LA1 administration improves vascular development. (A) Double immunofluorescence staining with an anti–von Willebrand factor (vWF) antibody (green signals), anti–α-smooth muscle actin (α-SMA) antibody (red signal), and 4′,6-diamidino-2-phenylindole (DAPI) nuclear staining (blue signals) was performed on lung tissue sections. (B) Vascular density was determined by counting vWF-positive vessels (<50 μm) on 10 random images from each lung section. The vascular density was significantly decreased in hyperoxia + placebo lungs compared with normoxia lungs. Treatment with LA1 modestly increased vascular density in hyperoxia-exposed animals. (C) Representative photo images of Western blots for vascular endothelial growth factor (VEGF) and β-actin expression. (D) Densitometry analysis demonstrated that VEGF expression was significantly decreased in hyperoxia + placebo lungs but was increased by treatment with LA1. Scale bar: 50 μm. **P < 0.01, and ***P < 0.001 compared with normoxic groups (n = 5 per group). ^†P < 0.05 compared with hyperoxia plus placebo group.
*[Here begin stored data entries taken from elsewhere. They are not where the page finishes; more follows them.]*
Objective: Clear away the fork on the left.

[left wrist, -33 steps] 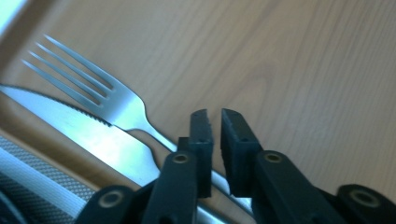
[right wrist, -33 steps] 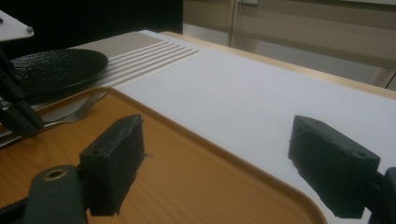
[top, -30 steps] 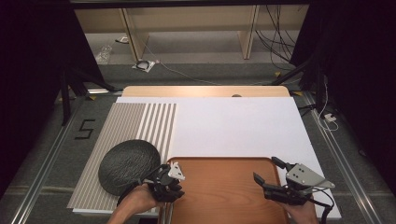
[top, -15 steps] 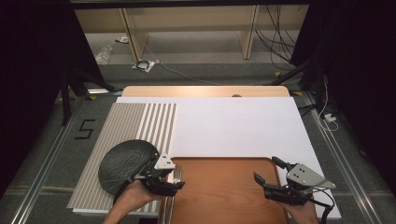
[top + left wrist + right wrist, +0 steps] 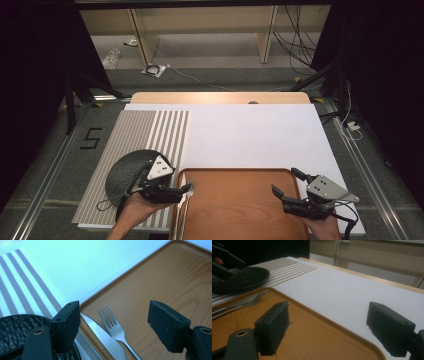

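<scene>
Cutlery remains ungrasped: our left hand-held gripper hangs wide open above the fork and knife at the tray's near left edge, while our right hand-held gripper waits open and empty.

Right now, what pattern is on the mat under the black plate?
Grey and white stripes on the mat, running lengthwise under the plate. The high view shows it best.

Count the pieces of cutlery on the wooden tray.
2: a fork and a knife, side by side at the tray's left edge, below the open left gripper.
</scene>
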Demonstrator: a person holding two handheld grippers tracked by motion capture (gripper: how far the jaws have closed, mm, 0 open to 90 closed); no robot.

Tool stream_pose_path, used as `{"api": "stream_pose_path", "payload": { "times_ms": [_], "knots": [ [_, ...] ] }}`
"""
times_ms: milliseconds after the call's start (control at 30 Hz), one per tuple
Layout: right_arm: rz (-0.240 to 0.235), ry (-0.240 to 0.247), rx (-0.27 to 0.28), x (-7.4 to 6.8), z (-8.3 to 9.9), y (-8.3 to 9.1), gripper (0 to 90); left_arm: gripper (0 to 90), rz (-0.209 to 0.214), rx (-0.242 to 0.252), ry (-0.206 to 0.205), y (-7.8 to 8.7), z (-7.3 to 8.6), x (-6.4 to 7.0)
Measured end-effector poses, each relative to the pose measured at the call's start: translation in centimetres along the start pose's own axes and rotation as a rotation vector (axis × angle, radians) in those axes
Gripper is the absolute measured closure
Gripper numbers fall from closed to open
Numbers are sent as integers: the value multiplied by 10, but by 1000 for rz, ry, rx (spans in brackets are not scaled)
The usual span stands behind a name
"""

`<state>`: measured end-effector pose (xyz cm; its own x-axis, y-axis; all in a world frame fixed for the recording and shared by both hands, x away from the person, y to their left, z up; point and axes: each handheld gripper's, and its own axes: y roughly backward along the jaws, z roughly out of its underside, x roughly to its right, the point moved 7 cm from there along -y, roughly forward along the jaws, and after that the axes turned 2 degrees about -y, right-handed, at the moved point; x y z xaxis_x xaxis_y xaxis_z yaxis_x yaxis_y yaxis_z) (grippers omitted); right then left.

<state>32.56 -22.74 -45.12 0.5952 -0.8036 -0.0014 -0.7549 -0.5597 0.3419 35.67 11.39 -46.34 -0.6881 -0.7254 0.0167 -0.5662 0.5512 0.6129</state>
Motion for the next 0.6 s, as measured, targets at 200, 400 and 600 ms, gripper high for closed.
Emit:
{"api": "stream_pose_path", "payload": {
  "times_ms": [200, 400, 600],
  "knots": [
    [1, -2, -2, 0, 0, 0, 193, 236, -48, 69, 75, 9, 0, -13],
    [0, -3, 3, 0, 0, 0, 193, 230, -46, 104, 147, 17, 3, -21],
    [0, -1, 3, 0, 0, 0, 193, 218, -55, 135, 225, 26, 6, -32]
  ]
}}
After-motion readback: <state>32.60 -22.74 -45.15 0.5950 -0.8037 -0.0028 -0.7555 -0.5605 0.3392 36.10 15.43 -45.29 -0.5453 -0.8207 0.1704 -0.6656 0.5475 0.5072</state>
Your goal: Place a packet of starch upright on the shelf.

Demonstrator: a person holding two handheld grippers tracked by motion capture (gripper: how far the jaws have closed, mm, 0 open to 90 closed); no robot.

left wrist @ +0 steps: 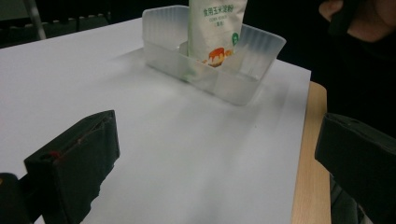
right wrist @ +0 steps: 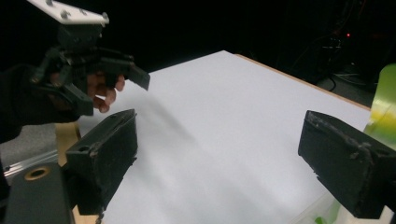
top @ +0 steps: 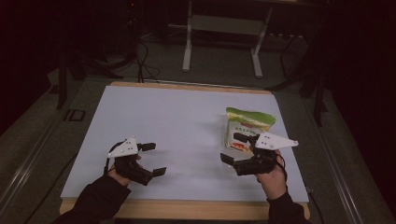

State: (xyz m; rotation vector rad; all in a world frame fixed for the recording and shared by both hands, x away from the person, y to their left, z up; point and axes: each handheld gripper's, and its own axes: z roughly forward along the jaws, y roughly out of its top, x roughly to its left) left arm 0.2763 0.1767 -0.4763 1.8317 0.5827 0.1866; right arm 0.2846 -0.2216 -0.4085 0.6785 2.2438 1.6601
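Observation:
A green and white pouch [top: 248,125] with printed text stands upright in a clear plastic tray [left wrist: 233,88] at the right of the white sheet [top: 177,121]. In the left gripper view the pouch [left wrist: 217,28] leans against the tray's middle divider. My right gripper [top: 233,148] is open just left of the pouch, its jaws wide apart with nothing between them. My left gripper [top: 154,158] is open too, low over the sheet's front left. In the right gripper view the pouch's green edge [right wrist: 385,102] sits beyond the right jaw, and the left gripper [right wrist: 93,60] shows farther off.
The sheet covers a wooden table whose edge [top: 187,209] runs along the front. A metal desk frame [top: 219,42] and cables stand on the dark floor behind. Bare sheet lies between the two grippers.

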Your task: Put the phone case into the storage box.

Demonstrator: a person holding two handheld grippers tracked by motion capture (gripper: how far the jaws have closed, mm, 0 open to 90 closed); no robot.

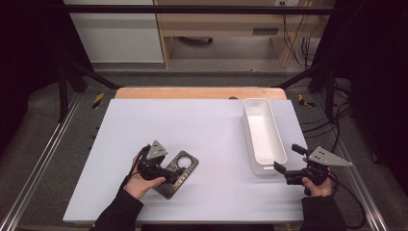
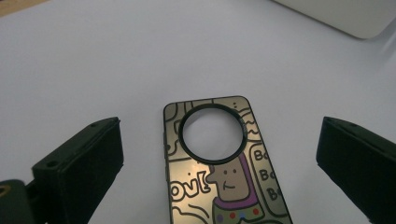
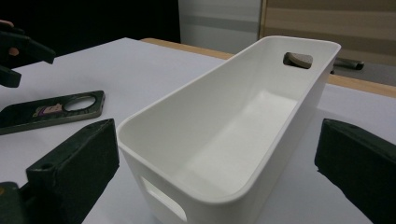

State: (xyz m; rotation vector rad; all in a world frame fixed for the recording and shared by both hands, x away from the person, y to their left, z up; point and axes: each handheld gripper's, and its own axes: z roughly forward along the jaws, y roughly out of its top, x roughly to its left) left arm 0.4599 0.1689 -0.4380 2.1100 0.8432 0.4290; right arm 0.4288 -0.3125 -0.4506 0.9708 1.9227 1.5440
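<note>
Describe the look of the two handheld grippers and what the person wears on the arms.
Both the left gripper and the right gripper are black, each with two blocky jaws that have small screw holes near the base. Each carries a grey three-cornered plate dotted with small holes on top, and a black cable trails from the right one. The person wears dark long sleeves down to the wrists.

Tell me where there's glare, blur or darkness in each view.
High view: the sheet is evenly lit, surroundings black. Left gripper view: the phone case shines with glare near its ring, and the bin corner is soft. Right gripper view: the bin is sharp, its inside softly shaded, the background dim.
</note>
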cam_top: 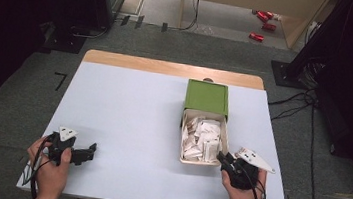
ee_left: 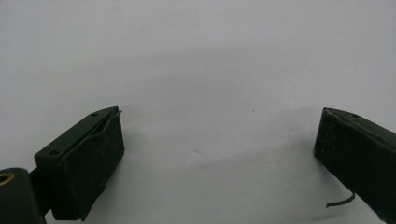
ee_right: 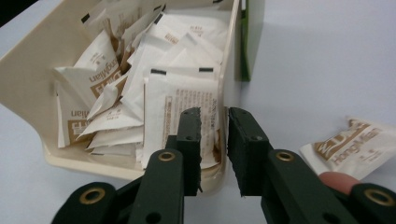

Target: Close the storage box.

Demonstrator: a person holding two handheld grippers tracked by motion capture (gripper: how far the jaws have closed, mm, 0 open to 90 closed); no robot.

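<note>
Inside, the cream drawer (ee_right: 28,70) holds jumbled white sachets (ee_right: 182,100).

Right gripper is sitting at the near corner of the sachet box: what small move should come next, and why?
Probably close the right gripper on the box wall. Its narrowly parted jaws straddle the cream drawer wall at the near corner, with sachets just inside. The green sleeve covers only the far end, so a grip would let it slide. The left gripper rests open on the table.

Cream tray (cam_top: 184,130) holding white sachets (ee_right: 180,100) with brown lettering; green sleeve (cam_top: 207,97); pale blue-white tabletop (cam_top: 127,119) with a wooden far edge; black tongs (ee_right: 214,140).
</note>
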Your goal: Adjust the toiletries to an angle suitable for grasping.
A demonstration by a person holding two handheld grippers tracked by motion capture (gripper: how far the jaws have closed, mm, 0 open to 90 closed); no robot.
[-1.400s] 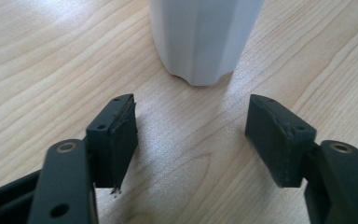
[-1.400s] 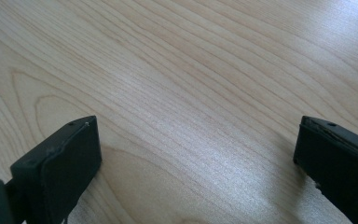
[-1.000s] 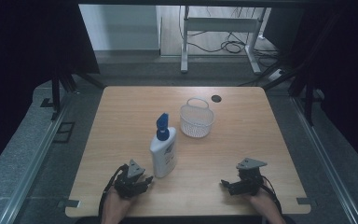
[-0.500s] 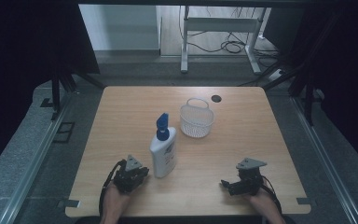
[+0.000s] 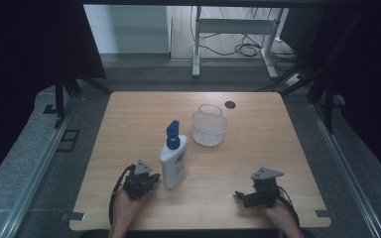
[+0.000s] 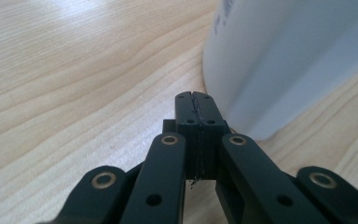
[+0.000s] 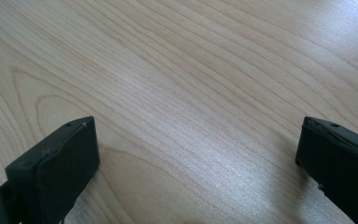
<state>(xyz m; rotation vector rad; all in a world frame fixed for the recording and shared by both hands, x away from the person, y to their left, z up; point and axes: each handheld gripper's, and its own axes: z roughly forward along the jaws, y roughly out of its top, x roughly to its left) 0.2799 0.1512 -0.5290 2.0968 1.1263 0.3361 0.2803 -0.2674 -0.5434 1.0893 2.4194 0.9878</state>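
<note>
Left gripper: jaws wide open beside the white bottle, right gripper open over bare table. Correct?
Not quite. The left gripper has its jaws pressed shut, empty, just beside the white bottle, as the left gripper view shows. The right gripper is indeed open over bare table.

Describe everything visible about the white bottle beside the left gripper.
The white bottle looks like smooth plastic, with a blue nozzle top and faint printing on its front. It stands upright on the wooden table, nearer the person than the white basket and apart from it. The left gripper, jaws closed, sits just beside its base; contact cannot be judged.
</note>
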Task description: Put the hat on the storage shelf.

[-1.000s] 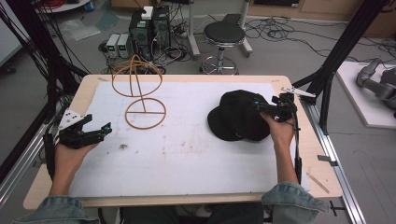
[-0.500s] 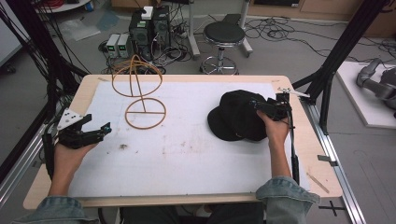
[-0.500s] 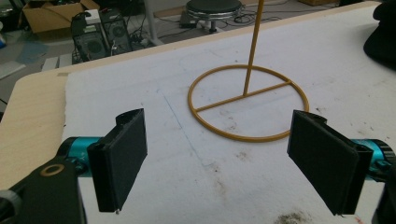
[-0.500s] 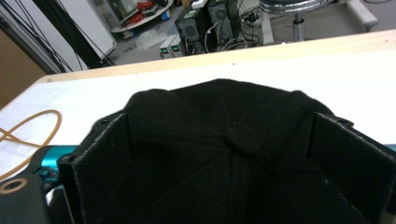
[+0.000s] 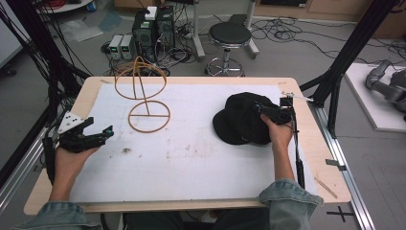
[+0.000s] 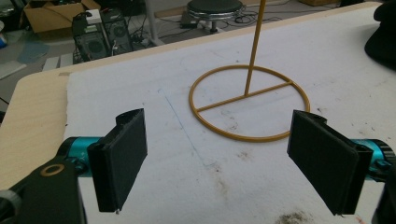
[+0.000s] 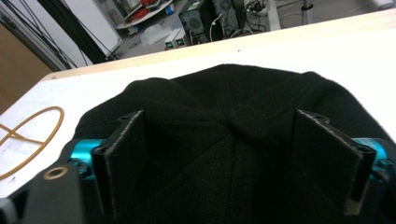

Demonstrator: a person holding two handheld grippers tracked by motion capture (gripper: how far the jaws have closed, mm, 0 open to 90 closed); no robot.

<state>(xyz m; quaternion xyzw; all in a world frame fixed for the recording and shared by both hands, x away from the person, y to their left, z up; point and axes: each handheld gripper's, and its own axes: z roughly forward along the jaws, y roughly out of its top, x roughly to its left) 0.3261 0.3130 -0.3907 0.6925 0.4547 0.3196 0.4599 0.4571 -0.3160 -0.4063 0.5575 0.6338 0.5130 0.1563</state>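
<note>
You are working on a soft black hat (image 5: 242,120), and it is likely going to behave like any knitted or felted cloth: light, limp, ready to fold and sag wherever it is not supported, with no stiff edge to lever against. It is lying on the white mat (image 5: 191,163) toward the right side of the table (image 5: 306,143), well apart from the yellow wire stand (image 5: 146,98) at the left rear. Your right gripper (image 5: 261,109) is hovering over the hat's right part with its jaws spread wide; in the right gripper view the fabric is running between and beneath the two black pads (image 7: 123,154), and nothing is pinched yet. I would judge the best hold to be a bunched fold near the crown or the rim, taken deep between the pads, since a shallow pinch on loose cloth is apt to slip free. The hat is looking matte, dark and rumpled, with seams or creases meeting near its middle in the right gripper view. Your left gripper (image 5: 103,134) is resting over the mat's left edge, jaws likewise apart and holding nothing, and it is facing the stand's ring base (image 6: 250,102) in the left gripper view.
</note>
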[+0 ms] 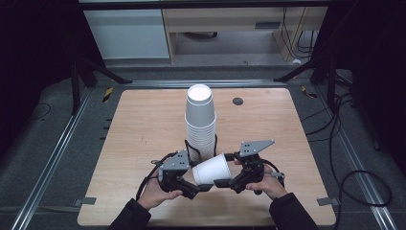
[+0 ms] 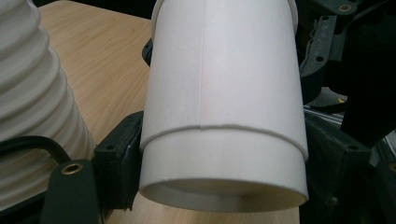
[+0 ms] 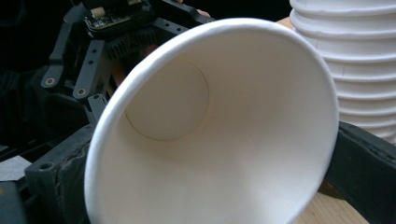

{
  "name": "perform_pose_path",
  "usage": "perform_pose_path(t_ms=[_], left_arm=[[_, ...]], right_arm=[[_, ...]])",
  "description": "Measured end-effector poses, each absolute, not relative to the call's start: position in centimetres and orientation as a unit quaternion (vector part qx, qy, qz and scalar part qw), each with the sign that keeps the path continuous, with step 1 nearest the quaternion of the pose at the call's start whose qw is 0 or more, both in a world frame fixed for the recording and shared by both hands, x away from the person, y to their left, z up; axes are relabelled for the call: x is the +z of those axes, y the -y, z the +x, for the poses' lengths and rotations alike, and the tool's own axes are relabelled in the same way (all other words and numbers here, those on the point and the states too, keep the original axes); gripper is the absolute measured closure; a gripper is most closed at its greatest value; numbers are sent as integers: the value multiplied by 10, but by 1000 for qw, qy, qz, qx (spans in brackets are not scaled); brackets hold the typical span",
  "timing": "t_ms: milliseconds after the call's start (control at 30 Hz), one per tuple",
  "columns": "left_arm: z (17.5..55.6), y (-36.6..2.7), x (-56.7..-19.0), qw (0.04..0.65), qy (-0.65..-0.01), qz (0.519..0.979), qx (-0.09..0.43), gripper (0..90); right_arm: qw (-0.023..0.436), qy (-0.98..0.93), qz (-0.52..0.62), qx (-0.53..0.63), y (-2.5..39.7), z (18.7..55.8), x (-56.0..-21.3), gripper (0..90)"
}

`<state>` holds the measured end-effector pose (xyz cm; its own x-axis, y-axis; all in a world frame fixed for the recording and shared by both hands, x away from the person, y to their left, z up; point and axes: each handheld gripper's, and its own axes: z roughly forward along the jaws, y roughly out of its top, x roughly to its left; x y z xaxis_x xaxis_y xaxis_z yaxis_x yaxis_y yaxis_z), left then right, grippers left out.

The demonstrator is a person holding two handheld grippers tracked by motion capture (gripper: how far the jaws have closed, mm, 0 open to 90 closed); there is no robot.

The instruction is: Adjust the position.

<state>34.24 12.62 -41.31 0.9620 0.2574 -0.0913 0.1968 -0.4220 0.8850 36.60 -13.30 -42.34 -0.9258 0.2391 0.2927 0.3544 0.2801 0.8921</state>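
Note:
A tall stack of upturned white paper cups point(image 1: 201, 124) stands at the middle of the wooden table point(image 1: 139, 129). In front of it a single white paper cup point(image 1: 210, 168) lies on its side in the air between both grippers. My left gripper point(image 1: 194, 187) is shut on its base end; the jaws flank the cup point(image 2: 224, 93) with the stack point(image 2: 28, 93) at left. My right gripper point(image 1: 225, 183) is shut on the rim end, and its view looks into the cup's open mouth point(image 3: 210, 140). The stack point(image 3: 355, 60) rises at right there.
A small dark round insert point(image 1: 238, 101) sits in the tabletop behind the stack. Metal rails point(image 1: 52, 158) run along both sides of the table, and cables point(image 1: 354, 177) lie on the floor at right. Pale cabinets point(image 1: 127, 33) stand beyond the far edge.

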Motion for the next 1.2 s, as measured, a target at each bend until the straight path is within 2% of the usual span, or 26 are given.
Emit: perform_pose_path(t_ms=[300, 600, 767, 1200], left_arm=[[342, -124, -416, 516, -129, 847, 19, 224], [343, -124, -416, 515, -133, 847, 18, 213], [343, -124, -416, 512, -136, 848, 21, 182], [343, -125, -416, 513, -135, 848, 18, 184]], right_arm=[[74, 798, -178, -572, 130, 368, -427, 17], [71, 799, -176, -570, 132, 367, -425, 37], [72, 796, -172, -576, 134, 366, -422, 78], [63, 800, -167, -573, 134, 365, -420, 87]])
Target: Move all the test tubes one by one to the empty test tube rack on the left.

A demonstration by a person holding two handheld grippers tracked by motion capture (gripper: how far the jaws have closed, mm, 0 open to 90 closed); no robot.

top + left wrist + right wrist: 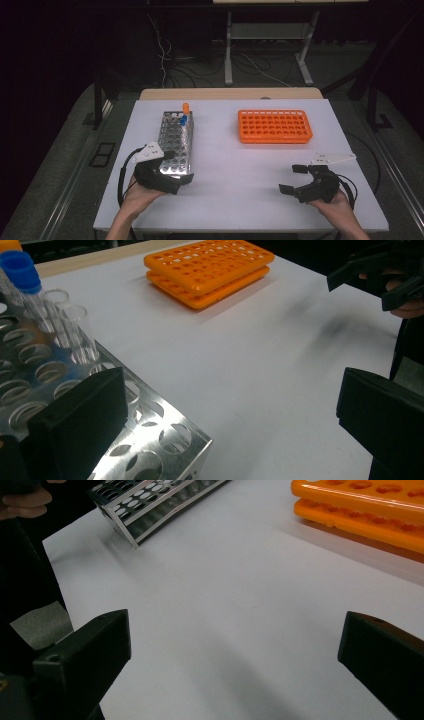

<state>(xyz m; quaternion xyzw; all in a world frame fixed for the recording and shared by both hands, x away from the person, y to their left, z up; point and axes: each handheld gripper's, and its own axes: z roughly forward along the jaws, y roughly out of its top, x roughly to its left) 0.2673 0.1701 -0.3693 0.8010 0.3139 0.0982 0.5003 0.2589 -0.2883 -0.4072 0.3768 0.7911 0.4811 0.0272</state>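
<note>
Left gripper (171, 172) sits at the near end of the metal rack (176, 142), jaws spread wide, nothing between them; in my left gripper view one jaw hangs over the rack's near corner, the other over bare table (240, 165). Right gripper (294, 179) is over the near right of the table, jaws wide apart, holding nothing. Metal rack is on the left half, with a blue-capped tube (30, 295) and an orange-capped tube (186, 108) standing at its far end. Orange rack (274, 126) lies on the far right, well apart from both grippers.
</note>
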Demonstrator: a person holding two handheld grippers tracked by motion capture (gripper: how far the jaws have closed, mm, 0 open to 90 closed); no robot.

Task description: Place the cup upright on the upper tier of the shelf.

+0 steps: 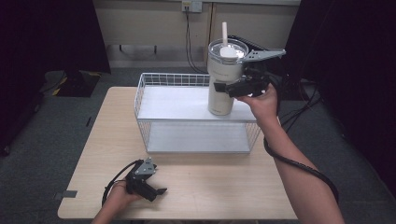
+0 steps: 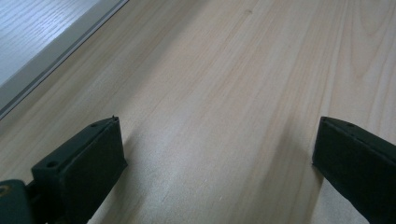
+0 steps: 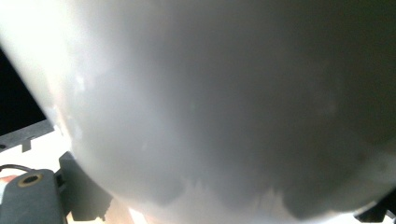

HPV, high-power view.

Figure 4.

Treatment with LA1 attenuates hyperoxia-induced pulmonary vascular remodeling. (A) Double-immunofluorescence staining for vWF (green signals) and α-SMA (red signals) and DAPI nuclear staining (blue signals). (B) The percentage of muscularized peripheral pulmonary vessels (≥50% of circumference) was significantly increased in lungs from the hyperoxia + placebo group. Administration of LA1 significantly decreased vascular muscularization in hyperoxia-exposed animals. (C) Medial wall thickness (MWT) was assessed on 20 peripheral vessels (<50 μm in diameter) on each lung section. (D) Hyperoxia significantly increased MWT in lungs of placebo-treated animals. However, treatment with LA1 significantly decreased MWT during hyperoxia. (E) Representative photo images of Western blots for Wnt1-inducible signaling protein-1 (WISP-1) and β-actin expression. (F) Densitometry analysis demonstrated that WISP-1 expression was significantly increased in the hyperoxia + placebo lungs and was decreased by administration of LA1. Scale bar: 50 μm. *P < 0.05 and ***P < 0.001 compared with normoxic groups; ^†P < 0.05, ^††P < 0.01, and ^†††P < 0.001 compared with hyperoxia + placebo group (n = 5 per group).

Figure 5.

Effects of LA1 on hyperoxia-induced pulmonary hypertension (PH). Right ventricular hypertrophy (RVH) (A) and right ventricular systolic pressure (RVSP) (B) were assessed as indices of PH. Hyperoxia exposure resulted in RVH in placebo-treated rats. Administration of LA1 significantly decreased RVH during hyperoxia. Hyperoxia also increased RVSP in placebo-exposed rats. Treatment with LA1 resulted in a slightly decreased RVSP during hyperoxia, but this did not reach statistical significance. *P < 0.05 and **P < 0.01 compared with normoxic groups; ^†P < 0.05 compared with hyperoxia + placebo group (n = 5 per group).